Auch Adissa Ibrahim sieht die Tendenz zum Clubsterben in Koblenz. Als Gründe für die schlechte Lage bei den Clubs führt sie neben dem Einfluss der Corona-Pandemie an, dass die junge Generation (GenZ) achtsamer sei und sparsamer mit ihren Ressourcen umgehe. "Es kann sein, dass da dann lieber ein Rave an einem geheimen Ort besucht wird, als in den Club zu gehen."

Adissa Ibrahim, die neue Koblenzer Nachtkulturbeauftragte bei einer Veranstaltung
Adissa Ibrahim (links) hat als die neue Koblenzer Nachtkulturbeauftragte den Finger am Puls des Nachtlebens.

Aus Sicht von Ibrahim ist das Koblenzer Nachtleben trotzdem gut aufgestellt: "Nachtkultur besteht nicht nur aus Clubs. Wir haben in Koblenz viele Bars und Kneipen, die sehr gut besucht sind." Für jeden sei etwas geboten - wenn auch nicht gerade an jedem Wochenende. In einer Stadt wie Koblenz könnten auch nicht alle Nischen bedient werden.

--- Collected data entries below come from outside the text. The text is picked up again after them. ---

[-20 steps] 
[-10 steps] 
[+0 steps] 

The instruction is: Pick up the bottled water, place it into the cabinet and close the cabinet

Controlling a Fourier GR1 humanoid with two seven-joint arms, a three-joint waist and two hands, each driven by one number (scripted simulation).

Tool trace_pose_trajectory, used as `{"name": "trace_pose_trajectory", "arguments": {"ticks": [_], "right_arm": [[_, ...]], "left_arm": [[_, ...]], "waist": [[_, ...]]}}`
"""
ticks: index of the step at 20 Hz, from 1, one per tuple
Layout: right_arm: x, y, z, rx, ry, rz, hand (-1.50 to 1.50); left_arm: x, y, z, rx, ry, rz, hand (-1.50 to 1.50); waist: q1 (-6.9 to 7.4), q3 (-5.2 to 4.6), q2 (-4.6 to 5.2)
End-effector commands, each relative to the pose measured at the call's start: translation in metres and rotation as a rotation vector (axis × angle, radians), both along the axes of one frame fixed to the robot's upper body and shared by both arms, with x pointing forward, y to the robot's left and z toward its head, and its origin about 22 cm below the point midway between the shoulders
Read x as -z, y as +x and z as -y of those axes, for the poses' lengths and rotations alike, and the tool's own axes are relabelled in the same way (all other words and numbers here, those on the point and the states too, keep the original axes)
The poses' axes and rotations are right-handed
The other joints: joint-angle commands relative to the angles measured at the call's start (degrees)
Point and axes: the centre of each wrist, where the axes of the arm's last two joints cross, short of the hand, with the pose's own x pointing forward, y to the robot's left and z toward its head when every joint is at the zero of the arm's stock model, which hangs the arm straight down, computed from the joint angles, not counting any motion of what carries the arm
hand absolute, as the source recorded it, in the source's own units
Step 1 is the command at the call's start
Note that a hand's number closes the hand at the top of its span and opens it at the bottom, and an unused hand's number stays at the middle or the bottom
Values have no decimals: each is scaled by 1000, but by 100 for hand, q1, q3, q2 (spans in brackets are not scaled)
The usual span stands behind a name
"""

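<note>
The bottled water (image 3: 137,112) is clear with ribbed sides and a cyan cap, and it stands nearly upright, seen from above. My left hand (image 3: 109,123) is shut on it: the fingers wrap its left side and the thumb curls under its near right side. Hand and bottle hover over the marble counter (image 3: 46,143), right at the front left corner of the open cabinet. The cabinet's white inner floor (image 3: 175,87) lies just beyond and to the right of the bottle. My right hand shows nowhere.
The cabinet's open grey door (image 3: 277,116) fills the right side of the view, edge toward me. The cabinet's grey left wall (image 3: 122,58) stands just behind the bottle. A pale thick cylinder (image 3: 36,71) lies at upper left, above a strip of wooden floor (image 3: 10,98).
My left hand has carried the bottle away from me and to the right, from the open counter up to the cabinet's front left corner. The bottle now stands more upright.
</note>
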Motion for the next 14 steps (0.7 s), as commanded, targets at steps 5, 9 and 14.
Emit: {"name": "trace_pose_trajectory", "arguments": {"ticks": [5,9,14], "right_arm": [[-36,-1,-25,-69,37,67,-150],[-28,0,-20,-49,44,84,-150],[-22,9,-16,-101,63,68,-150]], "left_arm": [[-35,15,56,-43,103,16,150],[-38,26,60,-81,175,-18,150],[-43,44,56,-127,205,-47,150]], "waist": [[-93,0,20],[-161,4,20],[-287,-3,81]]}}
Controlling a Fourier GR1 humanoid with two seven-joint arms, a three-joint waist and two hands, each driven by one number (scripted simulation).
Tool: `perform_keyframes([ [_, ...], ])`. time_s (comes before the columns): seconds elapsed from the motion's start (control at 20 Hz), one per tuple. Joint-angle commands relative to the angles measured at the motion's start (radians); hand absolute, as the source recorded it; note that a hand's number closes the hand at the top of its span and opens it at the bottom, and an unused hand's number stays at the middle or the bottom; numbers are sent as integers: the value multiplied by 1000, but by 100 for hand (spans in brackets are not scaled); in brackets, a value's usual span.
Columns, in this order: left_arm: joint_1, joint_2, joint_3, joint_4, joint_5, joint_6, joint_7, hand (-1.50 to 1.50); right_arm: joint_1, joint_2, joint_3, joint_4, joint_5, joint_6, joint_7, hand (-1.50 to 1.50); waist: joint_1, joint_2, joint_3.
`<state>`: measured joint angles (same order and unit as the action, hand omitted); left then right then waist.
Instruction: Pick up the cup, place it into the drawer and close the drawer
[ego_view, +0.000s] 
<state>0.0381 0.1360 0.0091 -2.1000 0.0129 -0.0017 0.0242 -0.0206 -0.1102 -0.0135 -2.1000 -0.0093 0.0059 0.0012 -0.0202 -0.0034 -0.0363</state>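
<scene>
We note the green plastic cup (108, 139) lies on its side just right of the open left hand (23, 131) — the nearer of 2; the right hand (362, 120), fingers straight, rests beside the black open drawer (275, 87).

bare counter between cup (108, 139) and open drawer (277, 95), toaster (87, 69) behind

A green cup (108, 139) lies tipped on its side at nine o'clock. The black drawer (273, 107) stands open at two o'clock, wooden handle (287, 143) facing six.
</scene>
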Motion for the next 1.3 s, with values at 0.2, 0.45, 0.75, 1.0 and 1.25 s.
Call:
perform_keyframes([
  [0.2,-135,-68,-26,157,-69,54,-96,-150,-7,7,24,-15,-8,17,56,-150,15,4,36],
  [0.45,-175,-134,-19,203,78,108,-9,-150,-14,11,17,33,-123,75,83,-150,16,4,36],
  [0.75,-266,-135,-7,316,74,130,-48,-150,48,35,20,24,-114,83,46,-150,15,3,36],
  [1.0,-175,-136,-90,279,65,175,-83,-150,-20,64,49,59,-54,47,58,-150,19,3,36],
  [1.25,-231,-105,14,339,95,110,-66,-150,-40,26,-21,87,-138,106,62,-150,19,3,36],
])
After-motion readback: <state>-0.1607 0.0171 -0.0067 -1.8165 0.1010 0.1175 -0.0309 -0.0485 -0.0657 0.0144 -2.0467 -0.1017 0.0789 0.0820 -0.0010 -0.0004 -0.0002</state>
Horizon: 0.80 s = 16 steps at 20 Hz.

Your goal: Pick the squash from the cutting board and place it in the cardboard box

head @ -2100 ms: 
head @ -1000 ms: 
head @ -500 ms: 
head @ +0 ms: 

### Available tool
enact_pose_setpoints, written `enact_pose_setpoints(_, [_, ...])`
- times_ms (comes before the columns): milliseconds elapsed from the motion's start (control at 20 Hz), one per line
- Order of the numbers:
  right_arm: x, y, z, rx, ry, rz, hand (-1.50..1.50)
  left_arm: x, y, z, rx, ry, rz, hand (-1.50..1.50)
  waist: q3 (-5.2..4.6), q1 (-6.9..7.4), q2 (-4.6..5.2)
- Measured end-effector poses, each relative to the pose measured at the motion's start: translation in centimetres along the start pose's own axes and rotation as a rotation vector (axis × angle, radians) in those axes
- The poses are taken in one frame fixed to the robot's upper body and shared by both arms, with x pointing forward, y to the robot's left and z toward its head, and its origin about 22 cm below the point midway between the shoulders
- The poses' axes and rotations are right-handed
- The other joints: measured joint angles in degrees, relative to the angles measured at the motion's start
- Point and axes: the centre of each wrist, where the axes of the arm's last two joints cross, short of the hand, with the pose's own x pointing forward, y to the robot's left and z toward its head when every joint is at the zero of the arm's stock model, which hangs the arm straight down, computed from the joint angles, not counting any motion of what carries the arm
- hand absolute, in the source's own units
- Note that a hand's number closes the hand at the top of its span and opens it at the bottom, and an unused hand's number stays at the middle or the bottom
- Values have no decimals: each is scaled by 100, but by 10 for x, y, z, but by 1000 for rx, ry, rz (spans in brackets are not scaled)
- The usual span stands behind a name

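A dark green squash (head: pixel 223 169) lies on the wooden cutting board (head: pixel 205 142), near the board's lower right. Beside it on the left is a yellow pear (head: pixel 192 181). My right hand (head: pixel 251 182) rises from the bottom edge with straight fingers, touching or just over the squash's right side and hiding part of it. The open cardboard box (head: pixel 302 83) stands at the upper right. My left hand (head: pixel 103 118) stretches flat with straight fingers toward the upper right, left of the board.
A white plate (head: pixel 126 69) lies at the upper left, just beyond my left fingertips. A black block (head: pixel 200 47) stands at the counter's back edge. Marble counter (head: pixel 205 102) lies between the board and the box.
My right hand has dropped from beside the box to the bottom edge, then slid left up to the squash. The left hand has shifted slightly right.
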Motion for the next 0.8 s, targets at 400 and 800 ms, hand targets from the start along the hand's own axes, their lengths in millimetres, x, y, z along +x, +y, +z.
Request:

Neues Konzept für "Nachtarena Koblenz"

Dass es in der "Nachtarena Koblenz" weitergehen soll, freut die Nachtkulturbeauftragte. Das Betreiber-Team hat sich vorgenommen, Formate und Veranstaltungen für alle Alters- und Zielgruppen zu schaffen, wie Jo Böning gegenüber dem SWR erklärt: "Gerade auch für Gäste jenseits der 30, für die es in Koblenz wenig Möglichkeiten gibt, ungezwungen zu feiern und tanzen zu gehen."

Die Änderungen werden jedoch erst nach und nach eingeführt, wie Böning erklärt. Man will den Übergang fließend gestalten. Auch optisch soll sich einiges im Club verändern - ab August bis Januar 2025 soll der Club umgestaltet werden. "Das erste, das rausgeflogen ist, ist der Box-Automat", meint Böning lachend.

Viele Veränderungen im "Agostea"

Statt mehrerer Tanzflächen mit unterschiedlichen Musikrichtungen müssen die zukünftigen Gäste in der Regel mit einer großen Tanzfläche auskommen. Der "Rittersaal" wird zur "Living Club Lounge" und das "Stadl" kann für private oder geschäftliche Feiern und Veranstaltungen gemietet werden. Zum Jahreswechsel soll in der "Nachtarena" auch eine Bühne eingebaut werden, auf der Konzerte stattfinden können.

Der Betreiberwechsel und das neue Konzept für den Discobetrieb, um die lange ein Geheimnis gemacht wurde, werden in der Koblenzer Nachtclub-Szene mit großem Interesse verfolgt. Prestenbach vom "Circus Maximus" erklärt im SWR-Gespräch: "Ich hab nichts davon, wenn Kollegen zumachen. Ganz im Gegenteil." Auch "Zenit"-Betreiber Arne Kurth betont: "Ich hoffe, dass die Pläne aufgehen. Mehr Vielfalt ist besser."